Olgierd Hryniewicz (Systems Research Institute)    Olgierd.Hryniewicz >at>

Description: Statistical methods are widely used in data mining and knowledge exploration. They provide sound methodological background for the analysis of large data sets. However, their advantage over other, non-statistical, methods is visible when the mechanism of data generation is stable and identifiable. Unfortunately, the real data sets are never governed by such mechanisms. The data are imprecisely reported, come from inhomogeneous sources, and rarely are described by precisely defined mathematical models. The results of the application of statistical methods to such data cannot be interpreted precisely enough, e.g. in terms of classical statistical confidence intervals. Therefore, there is a need to use more flexible methodology that allows the usage of imprecise description of data and analyzed quantities.
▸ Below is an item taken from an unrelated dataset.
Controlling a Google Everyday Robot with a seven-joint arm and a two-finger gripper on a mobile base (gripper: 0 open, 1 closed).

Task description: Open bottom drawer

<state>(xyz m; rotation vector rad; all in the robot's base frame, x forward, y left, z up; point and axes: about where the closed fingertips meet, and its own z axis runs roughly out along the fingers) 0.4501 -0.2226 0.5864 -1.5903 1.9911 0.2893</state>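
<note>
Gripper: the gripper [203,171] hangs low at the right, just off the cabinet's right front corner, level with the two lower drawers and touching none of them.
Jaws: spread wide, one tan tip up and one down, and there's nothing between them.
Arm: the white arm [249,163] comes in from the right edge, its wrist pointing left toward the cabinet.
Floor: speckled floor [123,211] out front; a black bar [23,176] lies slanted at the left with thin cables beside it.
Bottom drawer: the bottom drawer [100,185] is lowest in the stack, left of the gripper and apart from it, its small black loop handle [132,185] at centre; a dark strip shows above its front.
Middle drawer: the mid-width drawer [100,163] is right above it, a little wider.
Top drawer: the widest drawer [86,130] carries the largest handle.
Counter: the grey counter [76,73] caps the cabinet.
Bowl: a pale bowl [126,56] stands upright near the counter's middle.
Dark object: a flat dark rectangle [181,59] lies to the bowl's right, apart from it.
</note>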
Fuzzy statistics seems to be an appropriate tool to cope with such problems. Among many possible specific subjects of investigation one can indicate the following: extraction of linguistically defined distinctive notions which can be subsequently used for the summarization of large inhomogeneous data sets, building models (e.g. regression models) with such notions used as model’s variables, testing imprecise hypotheses using inhomogeneous data sets, etc. Investigations should be focused not only on building mathematical models and decision support procedures, but on the construction of effective (i.e. applicable for large data sets) algorithms as well. Therefore, some intelligent computing methodology which allows for using heuristic algorithms has to be used.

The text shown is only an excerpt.